A sprout head in the most benign sense of the word, that is. Just crunchy green goodness, on sandwiches and salads, full of as many nutrients and phytochemicals as you can stand.
And not just alfalfa sprouts. Broccoli, mung bean, lentil, peas and beans are all seeds that will readily germinate in your kitchen and provide you with cheap, nutritious greens through a cold winter.
Something wonderful happens to a seed when it germinates. All the nutrients and minerals it needs to burst forth with life are magnified. The content of B-vitamin, vitamin A and vitamin C are boosted 3, 4 and 5 times. Anti-oxidants, carotene, amino acids and trace elements, oh my!
Broccoli sprouts have been discovered to be rich in a phytochemical called sulforaphane, which some studies seem to indicate is an effective cancer-preventive agent. Gram for gram, broccoli sprouts contain 40 to 50 times more sulforaphane than fresh broccoli.
Planting regular mesclun or saladini greens in a container will take 30 to 45 days. With sprouts, you’re ready to rock n roll in 4 to 7 days.
You don’t need much, really. A pound or two of sprouting seeds from a health food store or purchased online from any number of retailers, including Amazon. Some canning jars or tall water glasses, rubber bands and some window screening.
Canning jars work very well for us. We picked up boxes and boxes of them at yard sales for a few bucks, and are using several of them as our sprouting jars. Simply put a square of window screen over the mouth of the jar, and screw the band on. Or, if you don’t have screw bands, use a rubber band.
The relatively pricey sprouting trays or containers found in department stores or online I think are a waste of money. No sense spending fifteen or thirty bucks, when you can get the same results from a few old jars.
The mechanics of sprouting
Start with a teaspoon or so of seeds, so that they cover the bottom of the jar. Let soak in cold fresh water for 8 hours, or overnight.
After the soaking, rinse out with cold water a couple of times, and drain well. I like to use a clean kitchen towel under the jars, as the screen over the jar mouths will drip a little.
Rinse out the seeds a couple of times a day if you can, if not once in the evening will do.
After a few days, store the jar in the refrigerator to preserve.
Costs and Yields
Prices on the seeds themselves range depending on the type of seed, and the mix.
At the high end, a pound of broccoli seed sells for $23. A mix of alfalfa, clover, broccoli and radish in the middle at about $13, and mung beans at the low end for $6 to $8. I personally like the mixes, since all-broccoli can be a little spicy for young kids.
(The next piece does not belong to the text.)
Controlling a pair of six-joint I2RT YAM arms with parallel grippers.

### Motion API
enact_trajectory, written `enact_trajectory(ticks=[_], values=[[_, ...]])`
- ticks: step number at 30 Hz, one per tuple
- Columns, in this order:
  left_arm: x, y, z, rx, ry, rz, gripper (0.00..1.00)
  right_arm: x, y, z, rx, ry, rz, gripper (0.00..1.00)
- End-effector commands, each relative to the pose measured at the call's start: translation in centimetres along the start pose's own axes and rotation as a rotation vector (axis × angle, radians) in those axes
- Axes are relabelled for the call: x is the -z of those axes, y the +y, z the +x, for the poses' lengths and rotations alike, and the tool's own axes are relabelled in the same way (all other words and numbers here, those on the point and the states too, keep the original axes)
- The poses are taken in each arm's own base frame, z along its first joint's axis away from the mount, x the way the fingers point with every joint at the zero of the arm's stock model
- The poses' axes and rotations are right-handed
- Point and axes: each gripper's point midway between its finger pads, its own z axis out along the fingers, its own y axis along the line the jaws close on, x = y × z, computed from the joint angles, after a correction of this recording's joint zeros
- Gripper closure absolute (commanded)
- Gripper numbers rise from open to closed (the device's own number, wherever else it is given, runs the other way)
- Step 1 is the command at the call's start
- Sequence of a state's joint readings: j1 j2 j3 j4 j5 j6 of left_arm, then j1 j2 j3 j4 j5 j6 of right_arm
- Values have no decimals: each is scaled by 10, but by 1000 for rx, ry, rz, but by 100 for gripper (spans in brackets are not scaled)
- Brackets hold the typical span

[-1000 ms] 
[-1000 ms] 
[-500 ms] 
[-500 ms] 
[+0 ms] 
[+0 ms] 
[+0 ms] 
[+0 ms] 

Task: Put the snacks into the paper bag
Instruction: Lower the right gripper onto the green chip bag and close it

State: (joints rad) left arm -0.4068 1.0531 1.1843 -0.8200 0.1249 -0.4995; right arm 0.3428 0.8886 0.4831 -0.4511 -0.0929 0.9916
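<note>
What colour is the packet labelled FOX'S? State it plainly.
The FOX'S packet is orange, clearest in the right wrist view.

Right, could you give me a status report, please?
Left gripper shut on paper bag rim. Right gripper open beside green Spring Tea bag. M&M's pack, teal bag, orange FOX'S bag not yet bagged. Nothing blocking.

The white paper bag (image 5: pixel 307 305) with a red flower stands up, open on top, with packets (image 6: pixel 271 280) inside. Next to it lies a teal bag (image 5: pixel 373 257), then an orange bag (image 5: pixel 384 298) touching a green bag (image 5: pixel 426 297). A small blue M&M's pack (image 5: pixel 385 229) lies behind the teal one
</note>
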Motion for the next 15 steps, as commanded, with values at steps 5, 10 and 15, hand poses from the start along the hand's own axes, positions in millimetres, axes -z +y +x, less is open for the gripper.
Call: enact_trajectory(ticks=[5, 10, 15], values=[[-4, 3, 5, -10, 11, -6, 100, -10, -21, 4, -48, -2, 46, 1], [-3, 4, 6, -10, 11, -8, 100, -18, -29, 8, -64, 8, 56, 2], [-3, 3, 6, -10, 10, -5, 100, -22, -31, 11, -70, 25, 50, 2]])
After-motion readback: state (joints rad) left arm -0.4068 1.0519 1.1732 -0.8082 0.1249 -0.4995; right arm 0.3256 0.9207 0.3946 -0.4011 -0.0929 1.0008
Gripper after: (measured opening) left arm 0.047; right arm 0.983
A rule of thumb is that the smaller the seed, the higher the price.
One word of caution: make sure that you purchase seeds that specifically say “organic” on the label. If not, they may have been treated with pesticides or herbicides. Not that we don’t ingest these on a regular basis with other commercially grown and packaged foods, but the less the better.
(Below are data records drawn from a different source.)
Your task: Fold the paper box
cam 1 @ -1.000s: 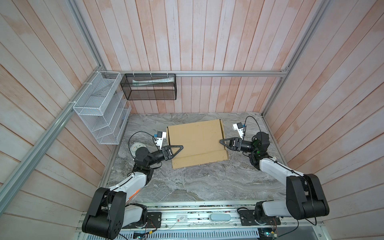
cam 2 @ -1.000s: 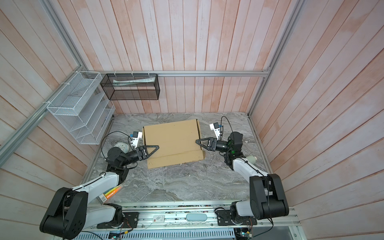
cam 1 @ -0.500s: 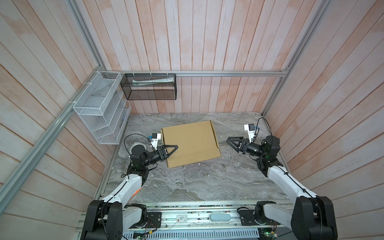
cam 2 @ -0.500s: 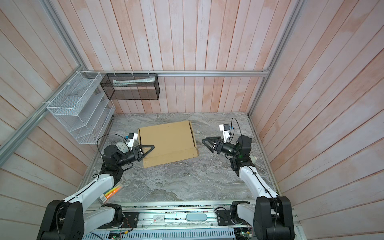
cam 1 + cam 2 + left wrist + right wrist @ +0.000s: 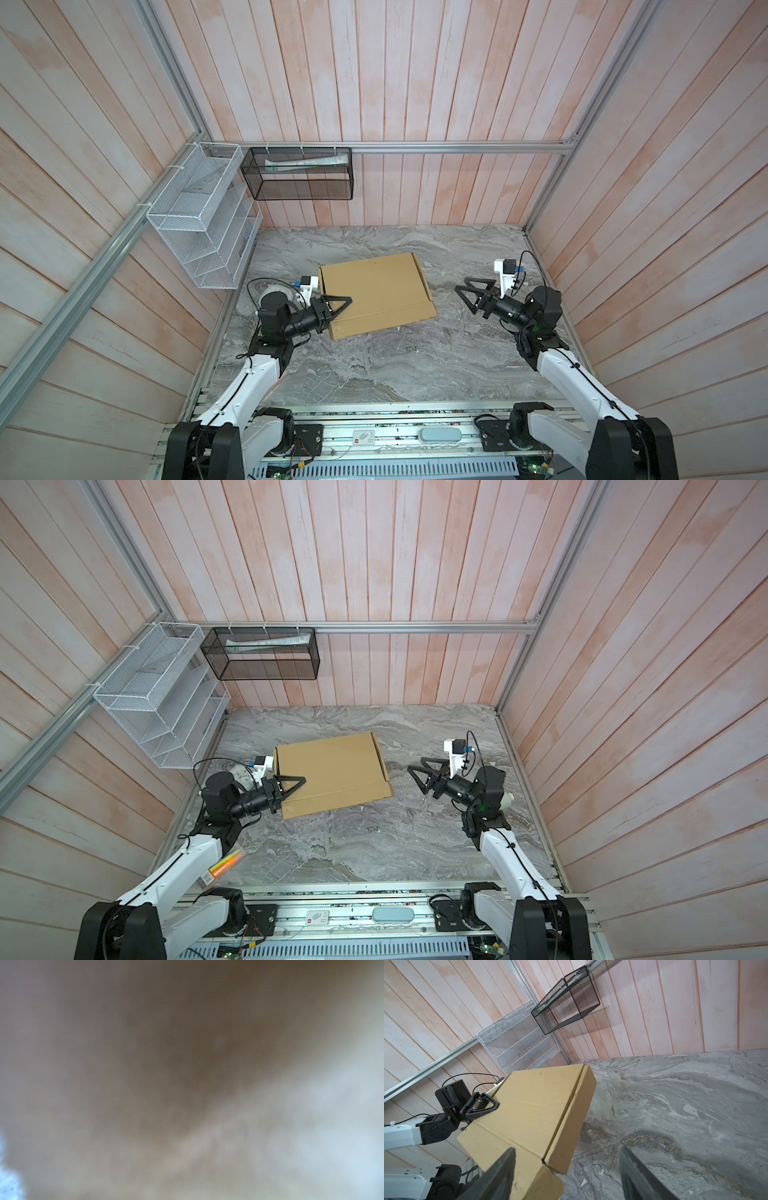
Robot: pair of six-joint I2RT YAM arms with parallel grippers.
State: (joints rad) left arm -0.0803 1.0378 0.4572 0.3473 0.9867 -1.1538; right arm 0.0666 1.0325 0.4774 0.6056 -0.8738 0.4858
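Note:
The paper box (image 5: 374, 291) (image 5: 332, 771) is a closed, flat brown cardboard mailer lying at a slant on the marble table (image 5: 374, 374). My left gripper (image 5: 338, 305) (image 5: 293, 785) is shut on the box's left edge. In the right wrist view its upper finger lies on the lid (image 5: 481, 1106). The left wrist view is filled by blurred brown cardboard (image 5: 145, 1043). My right gripper (image 5: 467, 299) (image 5: 417, 779) (image 5: 566, 1149) stands open to the right of the box, apart from it and holding nothing.
A white wire rack (image 5: 203, 232) and a black mesh basket (image 5: 299, 174) hang on the walls at the back left. A white round object (image 5: 272, 291) sits behind the left arm. An orange packet (image 5: 224, 864) lies by the left arm's base. Small scraps dot the table.
The left gripper has drawn the box to the left. The right gripper, which was at the box's right edge, has pulled back to the right and stands clear of it.

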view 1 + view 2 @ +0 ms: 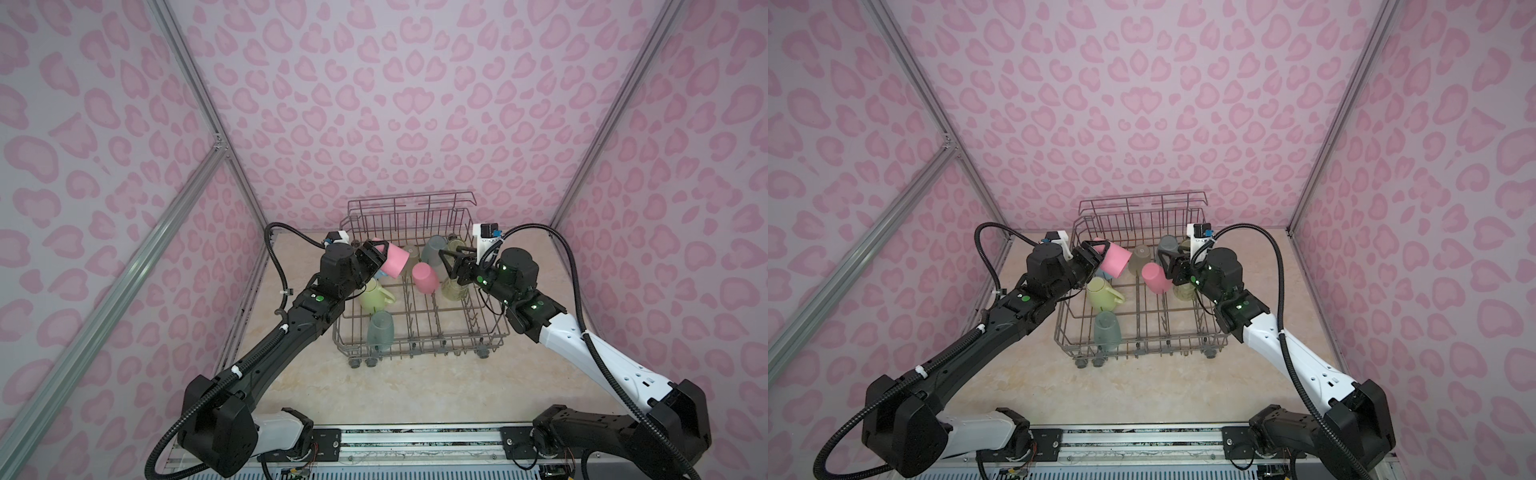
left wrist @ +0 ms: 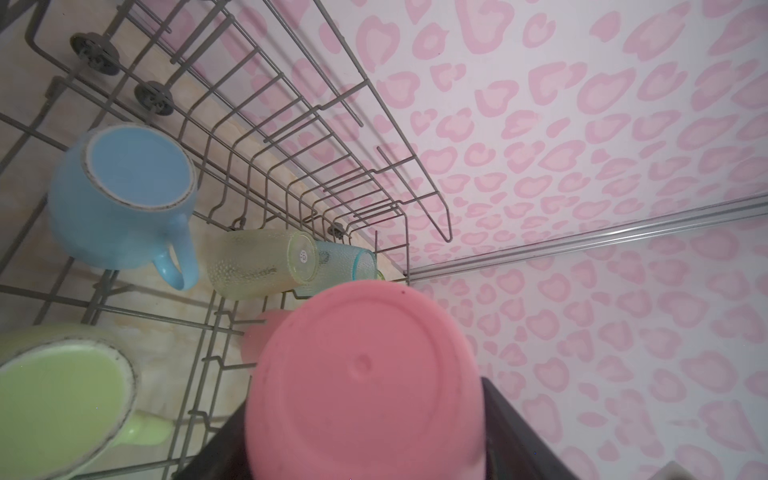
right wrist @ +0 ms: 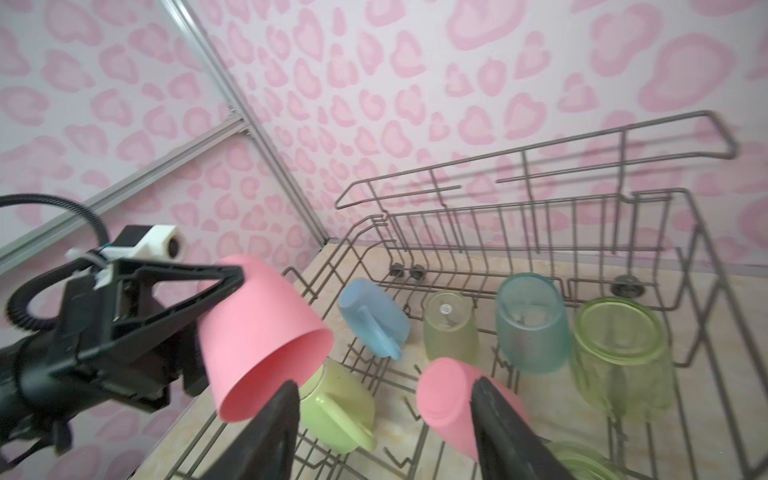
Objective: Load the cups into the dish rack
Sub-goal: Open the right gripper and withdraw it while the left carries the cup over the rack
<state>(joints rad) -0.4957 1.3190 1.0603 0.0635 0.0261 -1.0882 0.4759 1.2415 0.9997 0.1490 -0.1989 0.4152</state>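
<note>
The dish rack [image 1: 419, 345] stands at the back of the table. My left gripper [image 1: 376, 258] is shut on a pink cup [image 1: 395, 259], held tilted in the air over the rack's left rear part; its base [image 2: 365, 382] fills the space between the jaws. My right gripper [image 1: 449, 262] hangs open just above a second pink cup [image 1: 426, 277], which lies on the tines [image 3: 449, 395]. Also in the rack are a light-blue mug [image 2: 120, 195], a pale-yellow mug [image 1: 374, 295], a teal cup [image 1: 380, 330], lime-green cups [image 3: 619, 353] and another teal cup [image 3: 532, 324].
The rack's taller back rail [image 1: 411, 203] rises close to the pink patterned rear wall. Patterned side walls with metal framing [image 1: 208, 137] close in both sides. Both arms reach over the rack's side rims. The arm bases sit on a rail [image 1: 415, 440] at the front.
</note>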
Another rule of thumb is that the smaller seeds will produce at a 12 to 14 multiplier, meaning that a pound of alfalfa will produce about 12 to 14 pounds of sprouts, while a pound of peas will produce a 2-3 pounds. Which a makes sense if you stop, think, and lay a single seed next to a single sprout to compare, the sprout will easily seem 12 times bigger than the seed.
As for cost, compare a $1.79 cost of one of those little clear plastic boxes of alfalfa that you can buy at the grocery store. I confess that I’m not sure of the exact net weight of the sprouts in these boxes, but let’s generously assume that it’s 4 ounces, or about 120 grams ( a cup of sprouts weighs about 33 grams).
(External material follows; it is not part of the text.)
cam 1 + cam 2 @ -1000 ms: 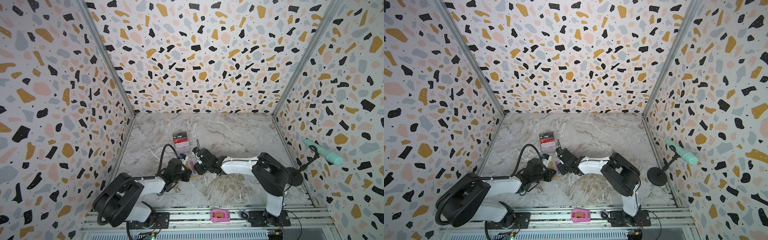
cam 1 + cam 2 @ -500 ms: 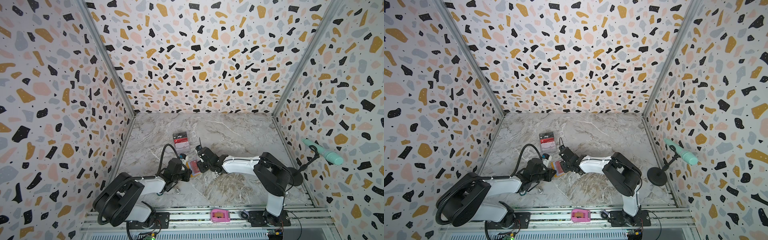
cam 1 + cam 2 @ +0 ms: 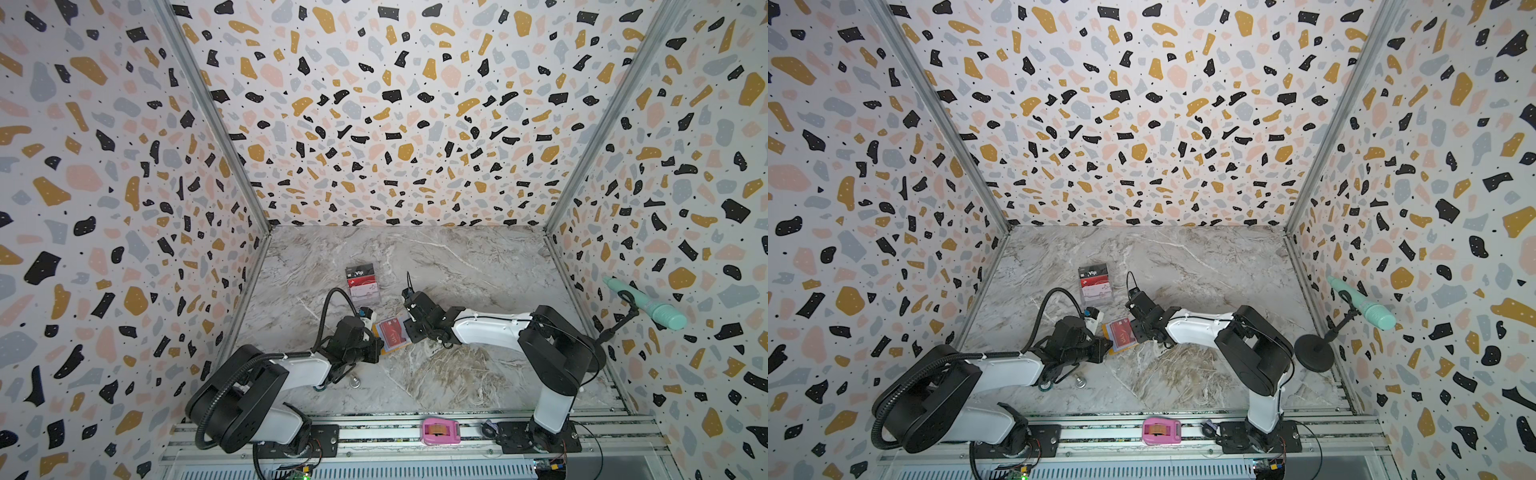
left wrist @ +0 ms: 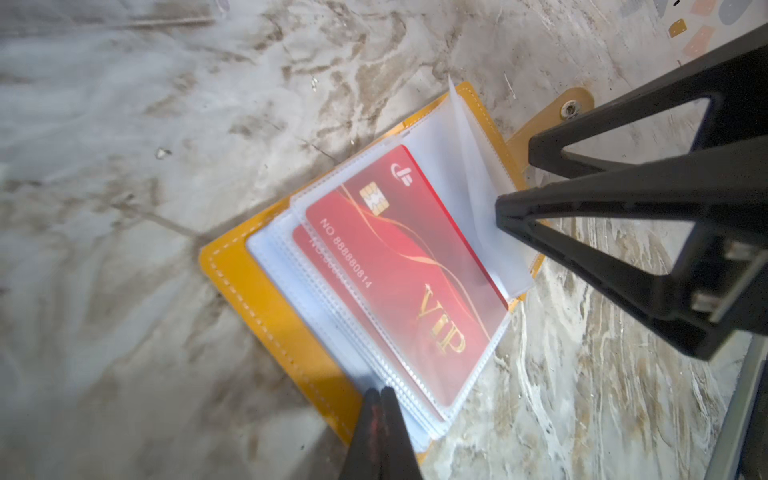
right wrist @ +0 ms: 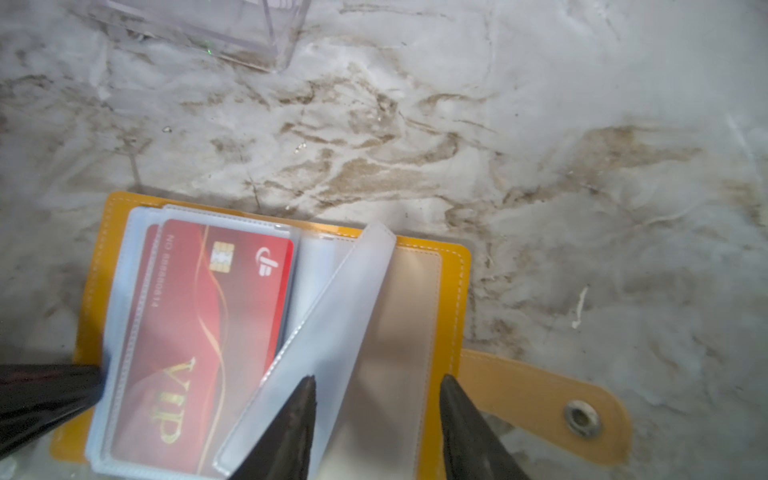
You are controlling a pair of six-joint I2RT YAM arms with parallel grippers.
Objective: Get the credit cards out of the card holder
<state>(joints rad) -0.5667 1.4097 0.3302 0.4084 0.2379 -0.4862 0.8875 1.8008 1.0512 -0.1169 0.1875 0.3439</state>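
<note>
Frankly, with the card holder (image 4: 257, 299) open on the bench (image 4: 124, 166), left jaws closed pinning its corner, right jaws half-wide over a loose sleeve (image 5: 332, 324), I risk pinching plastic, not the red VIP card (image 4: 399, 282)

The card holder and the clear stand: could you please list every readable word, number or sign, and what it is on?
"VIP": on the top red card in the card holder.
"NO 888880814": same card, beside a white logo.
"NO": second red card beneath; the rest is hidden.
"Vip": dark card in the clear stand; other print there is too small.
</note>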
At $1.79 for 4 ounces, a thirteen-dollar pound of organic alfalfa seeds is worth between 84 to 100 dollars at grocery store prices (1.79 oz x 4 x 14).
Subtract $13 from $91, and the cost avoidance of making sprouts at home is about $78.
How to Eat Sprouts
Not much to say here. As with all food, it’s a varied personal choice. The most popular way is to mix them into salads, but they’re great on sandwiches, wraps and burritos. As a topping for omelettes, they’re great for a change. Some folks recommend them for soups, but remember that the nutritive value decreases as sprouts are cooked.
My favorite sandwich (and somewhat of an acquired taste) is a crusty sourdough roll, spread with salted butter, a few anchovies fillets and lots of alfalfa sprouts. And a cold beer. Or better yet, two rolls, and two beers.
That’s about it. Go forth and sprout!